In our example, we will use the “Auto” dataset from the “ISLR” package and use the variables “mpg”,“displacement”,“horsepower”, and “weight” to predict “acceleration”. We will also use the “mgcv” package. Below is some initial code to begin the analysis
library(mgcv)
library(ISLR) data(Auto)
We will now make the model we want to understand the response of “acceleration” to the explanatory variables of “mpg”,“displacement”,“horsepower”, and “weight”. After setting the model we will examine the summary. Below is the code
model1<-gam(acceleration~s(mpg)+s(displacement)+s(horsepower)+s(weight),data=Auto)
summary(model1)
##
## Family: gaussian
## Link function: identity
##
## Formula:
## acceleration ~ s(mpg) + s(displacement) + s(horsepower) + s(weight)
##
## Parametric coefficients:
## Estimate Std. Error t value Pr(>|t|)
## (Intercept) 15.54133 0.07205 215.7 <2e-16 ***
## ---
## Signif. codes: 0 '***' 0.001 '**' 0.01 '*' 0.05 '.' 0.1 ' ' 1
##
## Approximate significance of smooth terms:
## edf Ref.df F p-value
## s(mpg) 6.382 7.515 3.479 0.00101 **
## s(displacement) 1.000 1.000 36.055 4.35e-09 ***
## s(horsepower) 4.883 6.006 70.187 < 2e-16 ***
## s(weight) 3.785 4.800 41.135 < 2e-16 ***
## ---
## Signif. codes: 0 '***' 0.001 '**' 0.01 '*' 0.05 '.' 0.1 ' ' 1
##
## R-sq.(adj) = 0.733 Deviance explained = 74.4%
## GCV = 2.1276 Scale est. = 2.0351 n = 392
All of the explanatory variables are significant and the adjust r-squared is .73 which is excellent. edf stands for “effective degrees of freedom”. This modified version of the degree of freedoms is due to the smoothing process in the model. GCV stands for generalized cross-validation and this number is useful when comparing models. The model with the lowest number is the better model.
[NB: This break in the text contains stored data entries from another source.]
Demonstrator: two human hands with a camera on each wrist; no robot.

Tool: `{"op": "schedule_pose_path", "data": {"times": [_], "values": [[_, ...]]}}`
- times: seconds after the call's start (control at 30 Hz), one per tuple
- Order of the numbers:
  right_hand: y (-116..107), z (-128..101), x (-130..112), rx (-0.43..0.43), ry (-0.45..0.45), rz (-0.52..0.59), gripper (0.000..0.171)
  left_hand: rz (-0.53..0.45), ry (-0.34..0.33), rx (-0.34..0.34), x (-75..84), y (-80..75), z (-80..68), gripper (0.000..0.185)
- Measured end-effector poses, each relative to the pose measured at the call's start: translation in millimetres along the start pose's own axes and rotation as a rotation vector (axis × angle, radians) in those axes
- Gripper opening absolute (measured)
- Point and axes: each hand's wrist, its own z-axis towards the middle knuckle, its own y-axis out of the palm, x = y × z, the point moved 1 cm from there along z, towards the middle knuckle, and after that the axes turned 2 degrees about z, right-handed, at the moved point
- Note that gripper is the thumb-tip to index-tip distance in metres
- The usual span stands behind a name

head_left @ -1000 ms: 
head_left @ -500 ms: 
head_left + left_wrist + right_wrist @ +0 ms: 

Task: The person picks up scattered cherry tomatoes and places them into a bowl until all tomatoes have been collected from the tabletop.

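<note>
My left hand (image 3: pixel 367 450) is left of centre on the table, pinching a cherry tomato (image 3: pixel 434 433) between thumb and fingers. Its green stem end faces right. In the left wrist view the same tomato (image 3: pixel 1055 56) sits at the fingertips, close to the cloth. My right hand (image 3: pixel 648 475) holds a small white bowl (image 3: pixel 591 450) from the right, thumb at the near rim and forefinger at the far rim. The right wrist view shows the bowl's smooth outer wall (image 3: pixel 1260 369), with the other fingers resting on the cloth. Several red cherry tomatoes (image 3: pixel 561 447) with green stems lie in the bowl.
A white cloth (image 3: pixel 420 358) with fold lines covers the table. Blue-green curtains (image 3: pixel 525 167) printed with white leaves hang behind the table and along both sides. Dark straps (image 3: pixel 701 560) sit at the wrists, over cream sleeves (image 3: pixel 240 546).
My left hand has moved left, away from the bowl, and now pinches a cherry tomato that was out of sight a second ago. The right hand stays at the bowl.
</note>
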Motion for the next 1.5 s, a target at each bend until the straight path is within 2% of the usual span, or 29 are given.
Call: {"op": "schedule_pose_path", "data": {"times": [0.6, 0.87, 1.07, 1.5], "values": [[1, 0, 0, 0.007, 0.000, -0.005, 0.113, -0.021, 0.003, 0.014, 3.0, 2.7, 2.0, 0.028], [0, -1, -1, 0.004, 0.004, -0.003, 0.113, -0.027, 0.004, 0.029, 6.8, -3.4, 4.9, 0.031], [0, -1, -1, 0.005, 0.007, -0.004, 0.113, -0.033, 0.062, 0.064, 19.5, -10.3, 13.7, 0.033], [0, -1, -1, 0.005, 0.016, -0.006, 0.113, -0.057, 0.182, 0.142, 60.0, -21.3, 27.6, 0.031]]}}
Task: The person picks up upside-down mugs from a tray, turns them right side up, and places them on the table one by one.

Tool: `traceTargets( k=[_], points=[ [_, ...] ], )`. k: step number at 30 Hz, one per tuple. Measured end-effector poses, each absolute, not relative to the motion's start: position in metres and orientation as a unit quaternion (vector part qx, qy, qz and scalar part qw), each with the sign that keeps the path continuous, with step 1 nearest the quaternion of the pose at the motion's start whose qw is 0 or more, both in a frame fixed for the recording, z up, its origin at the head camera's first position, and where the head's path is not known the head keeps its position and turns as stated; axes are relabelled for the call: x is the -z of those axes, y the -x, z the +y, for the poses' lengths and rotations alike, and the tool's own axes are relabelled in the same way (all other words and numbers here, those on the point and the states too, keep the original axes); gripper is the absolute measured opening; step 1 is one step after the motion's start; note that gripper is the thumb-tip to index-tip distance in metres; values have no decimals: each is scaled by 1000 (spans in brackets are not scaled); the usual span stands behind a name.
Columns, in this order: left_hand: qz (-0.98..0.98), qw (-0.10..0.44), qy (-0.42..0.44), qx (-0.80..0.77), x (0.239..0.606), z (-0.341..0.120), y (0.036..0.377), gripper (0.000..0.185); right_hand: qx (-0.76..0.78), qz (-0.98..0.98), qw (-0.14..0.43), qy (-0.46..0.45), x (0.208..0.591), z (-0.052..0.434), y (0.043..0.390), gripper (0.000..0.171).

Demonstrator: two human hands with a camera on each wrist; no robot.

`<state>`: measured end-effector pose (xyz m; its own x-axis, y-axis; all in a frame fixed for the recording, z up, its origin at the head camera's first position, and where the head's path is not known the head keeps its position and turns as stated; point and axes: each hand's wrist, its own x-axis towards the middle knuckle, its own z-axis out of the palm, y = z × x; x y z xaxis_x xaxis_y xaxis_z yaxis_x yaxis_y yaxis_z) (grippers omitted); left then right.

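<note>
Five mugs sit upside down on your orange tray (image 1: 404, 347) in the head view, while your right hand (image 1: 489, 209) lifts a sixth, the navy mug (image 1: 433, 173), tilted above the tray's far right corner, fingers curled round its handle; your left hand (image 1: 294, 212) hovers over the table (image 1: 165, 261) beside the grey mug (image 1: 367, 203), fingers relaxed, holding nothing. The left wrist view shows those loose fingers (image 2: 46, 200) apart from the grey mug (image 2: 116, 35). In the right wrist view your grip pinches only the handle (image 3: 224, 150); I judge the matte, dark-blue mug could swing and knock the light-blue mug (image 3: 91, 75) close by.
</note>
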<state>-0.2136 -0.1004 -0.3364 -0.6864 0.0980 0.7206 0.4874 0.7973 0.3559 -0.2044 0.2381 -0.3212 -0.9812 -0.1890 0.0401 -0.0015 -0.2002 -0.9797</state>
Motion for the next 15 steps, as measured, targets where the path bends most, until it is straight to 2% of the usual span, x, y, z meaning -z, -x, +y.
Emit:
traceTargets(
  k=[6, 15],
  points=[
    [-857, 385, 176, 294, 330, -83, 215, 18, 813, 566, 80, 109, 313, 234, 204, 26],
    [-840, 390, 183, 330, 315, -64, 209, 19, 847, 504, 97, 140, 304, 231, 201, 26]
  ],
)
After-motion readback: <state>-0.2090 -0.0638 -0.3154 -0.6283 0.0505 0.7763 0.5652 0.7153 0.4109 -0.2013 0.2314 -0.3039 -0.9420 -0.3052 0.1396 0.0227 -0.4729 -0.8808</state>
We can also examine the model visually by using the “plot” function. This will allow us to examine if the curvature fitted by the smoothing process was useful or not for each variable. Below is the code.
plot(model1)
We can also look at a 3d graph that includes the linear predictor as well as the two strongest predictors. This is done with the “vis.gam” function. Below is the code
vis.gam(model1)
If multiple models are developed. You can compare the GCV values to determine which model is the best. In addition, another way to compare models is with the “AIC” function. In the code below, we will create an additional model that includes “year” compare the GCV scores and calculate the AIC. Below is the code.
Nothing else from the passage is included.